Prompted & Unprompted

Recently, I had a little chat with another Buddhist regarding Abhidhamma. It is related with the word: “ansankharika” (Pali), the proper translation is to be “Unprompted” or “not-instigated”.

A little background to the usage of this term in Abhidhamma:

Within Abhidhamma, consciousness (cita in Pali) is being classified into various groups. The total numbers of consciousness is either 89 or 121 (depend on how the classification is being done). Among these consciousness, there are a few that is associated with the term “prompted” or “unprompted”. If a consciousness is prompted, this implied, it arise premeditated. Conversely, if a consciousness is unprompted, then it arise spontaneously. In a more non-Buddhist term, it simply mean, a thought or an intention was arise premeditated, while another thought or intention was arise spontaneously.

This little chat happened, because, this Buddhist, started to imply “unprompted” is synonymous as “unintentional” – which by reading the above description, it is an inaccurate representation. Here, “prompted” or “unprompted” is simply an attribute of an intention, it is not an intention in its own right. Thus, I begin my email to him, in an attempt to correct this mistake.


Quote:
“Yes, intention is the deciding factor if it is karmic action or not. No intention, no karma. Above is a general rule in Buddhism. There is a big but. In Abhidhamma, bad deeds can be committed without intention. These actions are called’ asankharika’ mental states. They still can cause bad effects.”

———–

My reply:
Asankharika means “unprompted”.

If I quote straight from the “Comprehensive Manual of Abhidhamma”:

“Sankhara means prompting, instigation, inducing, or the application of an expedient. This prompting maybe imposed by others, or it may originate from within oneself; the means employed may be bodily, verbal or purely mental.”

So, if a person see an old lady, having difficulties in crossing the street, if he ask his friend, “please help her…”, this is will be considered as instigating others’. If he instigate himself, “I should help her…”. Until now, there is no actual intention to help.

If after this instigation, his friend, or he himself, decided, “I *will/must* help her…”, here the intention is established (Of course, we should be aware of different intensities or level for any intention. So “must” has a stronger intention than “will”).

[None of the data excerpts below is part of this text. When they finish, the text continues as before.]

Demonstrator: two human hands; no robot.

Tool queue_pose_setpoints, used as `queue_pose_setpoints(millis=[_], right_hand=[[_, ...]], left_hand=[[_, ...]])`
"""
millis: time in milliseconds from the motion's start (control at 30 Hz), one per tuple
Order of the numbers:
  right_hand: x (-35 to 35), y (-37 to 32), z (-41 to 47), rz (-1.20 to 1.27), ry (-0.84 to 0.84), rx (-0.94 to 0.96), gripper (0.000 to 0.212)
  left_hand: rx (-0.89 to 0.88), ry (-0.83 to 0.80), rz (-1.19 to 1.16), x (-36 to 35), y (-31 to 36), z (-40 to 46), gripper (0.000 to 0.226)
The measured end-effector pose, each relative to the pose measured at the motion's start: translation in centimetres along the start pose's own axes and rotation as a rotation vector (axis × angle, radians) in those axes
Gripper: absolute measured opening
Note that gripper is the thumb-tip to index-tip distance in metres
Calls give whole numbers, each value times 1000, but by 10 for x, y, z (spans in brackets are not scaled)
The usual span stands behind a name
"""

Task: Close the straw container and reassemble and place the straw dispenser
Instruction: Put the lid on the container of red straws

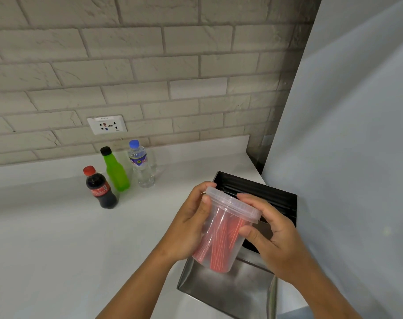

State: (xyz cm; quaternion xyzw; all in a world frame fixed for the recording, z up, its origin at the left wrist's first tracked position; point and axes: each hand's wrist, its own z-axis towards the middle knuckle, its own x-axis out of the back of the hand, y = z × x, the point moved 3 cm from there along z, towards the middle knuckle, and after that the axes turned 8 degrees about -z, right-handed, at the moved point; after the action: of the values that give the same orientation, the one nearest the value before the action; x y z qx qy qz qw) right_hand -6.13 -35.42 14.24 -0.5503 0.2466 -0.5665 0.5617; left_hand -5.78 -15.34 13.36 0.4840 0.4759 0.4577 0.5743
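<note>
A clear plastic straw container (221, 240) full of red straws is held tilted above the counter, with a clear lid (232, 203) sitting on its rim. My left hand (191, 224) grips the container's left side, thumb at the lid's edge. My right hand (271, 236) holds the right side, fingers on the lid and thumb on the wall. Behind and below lies the straw dispenser: a black box (265, 194) with black straws inside and a steel tray-like part (218, 286) in front of it.
Three bottles stand at the back left of the white counter (57, 238): a cola bottle (100, 188), a green bottle (115, 170) and a water bottle (141, 164). A wall socket (107, 124) sits in the brick wall. A pale blue panel (345, 157) rises on the right.
</note>
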Motion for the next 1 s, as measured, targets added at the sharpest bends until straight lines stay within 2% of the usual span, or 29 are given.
queue_pose_setpoints(millis=[233,433,600,800,900,1000], right_hand=[[-2,4,-3,43,7,-48,47],[-7,-3,0,39,27,-24,46],[-6,-1,-1,12,-2,-34,40],[6,-12,1,-170,-78,30,37],[6,-12,3,-146,-48,47,34],[9,-10,3,-142,37,53,36]], left_hand=[[-6,-74,52,0,3,-2,69],[-76,49,-14,-2,9,-2,61],[-91,52,-27,-2,3,-5,60],[-93,83,21,1,-1,-5,68],[-113,87,35,2,4,-4,68],[-56,90,-26,4,4,-5,73]])
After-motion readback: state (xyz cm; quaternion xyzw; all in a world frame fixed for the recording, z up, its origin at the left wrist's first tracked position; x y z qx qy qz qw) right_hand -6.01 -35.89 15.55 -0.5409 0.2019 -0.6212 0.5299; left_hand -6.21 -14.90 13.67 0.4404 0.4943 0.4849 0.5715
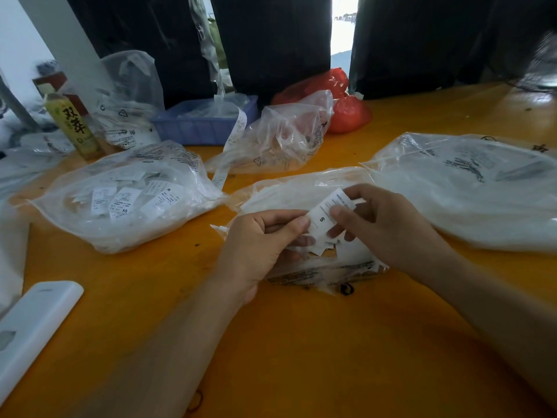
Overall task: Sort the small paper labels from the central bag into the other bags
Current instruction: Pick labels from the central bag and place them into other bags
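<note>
Just below the frame's centre, the left hand [265, 236] and right hand [382, 224] pinch one small paper label [327, 214] between them; it is printed with an "S". Both hands hover over the central bag [301, 188], where more white labels [346, 251] lie loose at its mouth. At the left of the frame sits a clear bag [126, 200] holding labels, one reading "XS". Another clear bag [470, 188] lies at the right. The orange surface [301, 342] carries them all. A blue basket [205, 122] stands in the upper middle.
</note>
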`<action>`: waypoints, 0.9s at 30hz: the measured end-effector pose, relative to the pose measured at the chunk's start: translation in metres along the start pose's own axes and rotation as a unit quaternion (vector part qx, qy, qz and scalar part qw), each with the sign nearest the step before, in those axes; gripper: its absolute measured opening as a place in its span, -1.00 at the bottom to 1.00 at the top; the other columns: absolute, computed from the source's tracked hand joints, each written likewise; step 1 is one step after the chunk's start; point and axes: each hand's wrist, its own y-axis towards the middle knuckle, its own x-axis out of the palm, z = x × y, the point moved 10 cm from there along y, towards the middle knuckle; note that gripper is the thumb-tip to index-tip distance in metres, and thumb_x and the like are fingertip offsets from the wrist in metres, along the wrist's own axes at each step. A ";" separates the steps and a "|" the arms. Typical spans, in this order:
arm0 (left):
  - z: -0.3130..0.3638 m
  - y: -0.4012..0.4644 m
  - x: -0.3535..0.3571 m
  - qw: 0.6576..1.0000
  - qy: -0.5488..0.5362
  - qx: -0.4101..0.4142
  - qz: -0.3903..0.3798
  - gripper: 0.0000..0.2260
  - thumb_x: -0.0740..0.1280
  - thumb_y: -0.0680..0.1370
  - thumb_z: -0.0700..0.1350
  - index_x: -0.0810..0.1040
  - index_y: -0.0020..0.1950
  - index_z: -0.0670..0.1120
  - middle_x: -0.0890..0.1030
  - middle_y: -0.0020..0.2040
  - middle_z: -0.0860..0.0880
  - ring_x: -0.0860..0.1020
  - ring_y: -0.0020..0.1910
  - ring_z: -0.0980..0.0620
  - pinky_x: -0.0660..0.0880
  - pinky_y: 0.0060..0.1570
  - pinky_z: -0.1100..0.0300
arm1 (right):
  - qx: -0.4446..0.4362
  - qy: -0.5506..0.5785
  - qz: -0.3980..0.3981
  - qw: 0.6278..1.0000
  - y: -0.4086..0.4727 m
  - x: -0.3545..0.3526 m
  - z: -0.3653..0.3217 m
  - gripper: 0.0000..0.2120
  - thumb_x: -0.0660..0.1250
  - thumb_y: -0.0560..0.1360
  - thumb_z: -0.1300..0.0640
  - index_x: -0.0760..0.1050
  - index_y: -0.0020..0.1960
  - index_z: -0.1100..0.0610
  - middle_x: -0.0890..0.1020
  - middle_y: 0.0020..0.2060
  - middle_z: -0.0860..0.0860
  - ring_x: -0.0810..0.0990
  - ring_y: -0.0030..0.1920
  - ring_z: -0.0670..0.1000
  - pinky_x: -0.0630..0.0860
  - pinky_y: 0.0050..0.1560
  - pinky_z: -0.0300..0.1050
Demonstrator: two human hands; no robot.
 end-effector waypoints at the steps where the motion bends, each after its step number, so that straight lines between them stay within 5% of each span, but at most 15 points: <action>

Conversely, if a person, by nature is compassionate, then, if he encounter such situation, there won’t be a prompting/instigation of such intention required. He will automatically arise an intention to help her. This is what we meant by “asankharika”.

In Buddhism, only a volitional acts will have karmic consequences. There is no volitional act that is without intention. Since, volition is revolving around the actualization of a goal; if there is no intention, there is no goal.

Hence, whether one read from Sutta or Abhidhamma, there is no inconsistency.

“I declare, O Bhikkhus, that volition is kamma. Having willed one acts by body, speech, and thought.” – The Buddha


Click to view the next email exchange…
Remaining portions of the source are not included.